Modern hayat ve teknolojinin nimetlerini kimse inkâr etmiyor. Ama doğal, sağlıklı, ekolojik, insan yaratılışına uygun daha sade bir hayat ve dünya için yola çıkanların sayısı giderek çoğalıyor. Kiminin amacı dünyayı felaketlerden korumak, kiminin daha sağlıklı yaşamak. Kimisi huzuru arıyor, kimisi varlığını anlamlandırmayı. İşte dünyadan ve ülkemizden daha mutlu, huzurlu, sağlıklı ve daha insani yaşamak için alternatif arayış hareketleri.

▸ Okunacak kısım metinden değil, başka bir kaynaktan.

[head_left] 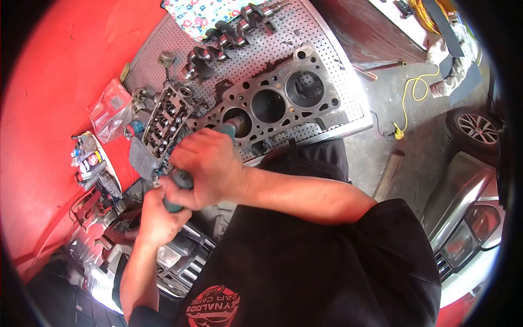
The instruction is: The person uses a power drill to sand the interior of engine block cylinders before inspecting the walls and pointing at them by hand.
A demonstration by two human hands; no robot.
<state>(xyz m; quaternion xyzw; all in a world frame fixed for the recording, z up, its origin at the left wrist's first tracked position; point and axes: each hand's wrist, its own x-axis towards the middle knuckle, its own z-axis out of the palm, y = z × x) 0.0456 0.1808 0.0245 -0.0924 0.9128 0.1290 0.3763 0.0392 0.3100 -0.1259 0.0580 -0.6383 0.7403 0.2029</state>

Hükümdarın biri çaresiz bir hastalığa yakalanır. En iyi hekimlere, devrin en bilge alimlerine başvurulur, ancak hiçbir çare bulunamaz. Günden güne eriyen hükümdara son çare olarak başvurdukları kâhinler ve falcılar da medet olmaz. Tüm ümitler kesilmişken, şehre yolu düşen esrarlı bir gezgin derviş bu hastalığın bir tek dermanı olduğunu söyler. "Ne yapıp edilecek, dünyanın en mutlu adamı bulunacak, onun gömleği alınıp hükümdara giydirilecek, hükümdarı günden güne eriten illet ancak böylelikle geçecektir".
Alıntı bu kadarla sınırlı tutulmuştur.